§ **TASK REQUIREMENTS**
Quote the listing in full, exactly as given, minus any pictures.
■ ■ ■ ■ ■ ■ ■
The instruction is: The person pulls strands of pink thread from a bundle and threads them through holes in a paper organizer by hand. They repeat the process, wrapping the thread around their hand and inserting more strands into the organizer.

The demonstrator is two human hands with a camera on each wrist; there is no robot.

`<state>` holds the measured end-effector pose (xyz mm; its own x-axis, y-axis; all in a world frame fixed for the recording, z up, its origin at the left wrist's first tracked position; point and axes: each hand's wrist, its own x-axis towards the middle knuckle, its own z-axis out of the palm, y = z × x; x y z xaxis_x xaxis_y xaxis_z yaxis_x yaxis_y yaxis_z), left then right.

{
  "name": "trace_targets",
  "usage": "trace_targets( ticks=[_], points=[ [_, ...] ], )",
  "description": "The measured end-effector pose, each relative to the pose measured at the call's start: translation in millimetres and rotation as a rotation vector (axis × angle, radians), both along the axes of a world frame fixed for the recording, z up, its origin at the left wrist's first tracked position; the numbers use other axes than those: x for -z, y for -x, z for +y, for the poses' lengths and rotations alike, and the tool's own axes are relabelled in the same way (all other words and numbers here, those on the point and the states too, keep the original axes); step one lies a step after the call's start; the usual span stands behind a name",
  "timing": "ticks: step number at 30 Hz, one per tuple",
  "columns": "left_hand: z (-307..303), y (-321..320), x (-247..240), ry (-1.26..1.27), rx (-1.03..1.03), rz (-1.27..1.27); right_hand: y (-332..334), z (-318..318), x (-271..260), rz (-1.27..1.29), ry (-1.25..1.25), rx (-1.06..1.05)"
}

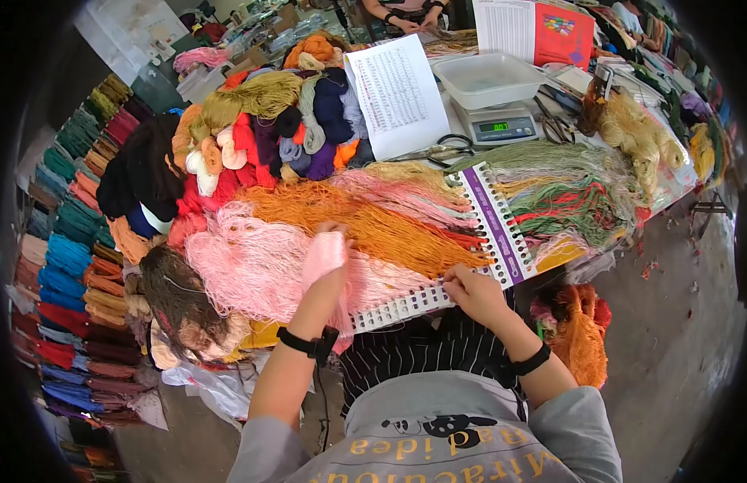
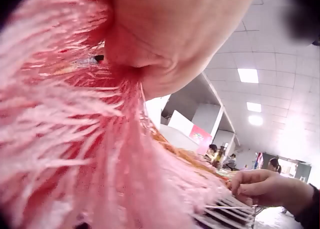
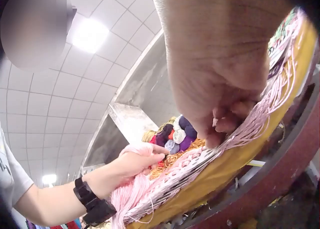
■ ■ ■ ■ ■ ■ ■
§ **TASK RESPONSE**
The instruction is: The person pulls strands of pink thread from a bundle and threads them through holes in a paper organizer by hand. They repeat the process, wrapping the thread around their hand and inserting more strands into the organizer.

The demonstrator is two human hands with a camera on each wrist; there is no robot.

`<state>` holds the measured end-effector pose (xyz mm; its own x-axis, y-axis; all in a world frame fixed for the recording, z up, its origin at the left wrist's first tracked position; point and axes: each hand's wrist, its own x-axis towards the middle knuckle, its own z-axis out of the palm, y = z × x; x y z xaxis_x xaxis_y xaxis_z yaxis_x yaxis_y yaxis_z), left then right.

{
  "name": "trace_targets",
  "usage": "trace_targets( ticks=[_], points=[ [_, ...] ], )",
  "description": "The measured end-effector pose, each relative to the pose measured at the call's start: translation in millimetres and rotation as a rotation vector (axis × angle, radians), both along the axes of a world frame fixed for the recording, z up, its origin at the left wrist's first tracked position; the numbers use other axes than those: x for -z, y for -x, z for +y, for the poses' lengths and rotations alike, and the tool's own axes are relabelled in the same way (all other words and numbers here, those on the point and the states too, keep the original axes); step one lies a step after the call's start; the usual span stands behind a name",
  "timing": "ticks: step number at 30 Hz, one per tuple",
  "columns": "left_hand: z (-307..303), y (-321..320), x (-247..240), ry (-1.26..1.27), rx (-1.03..1.03), rz (-1.27..1.27); right_hand: y (-332..334), z (-318..318), x (-271..260), rz (-1.27..1.29), ry (-1.25..1.25), rx (-1.06..1.05)"
}

The work on this exercise has been completed.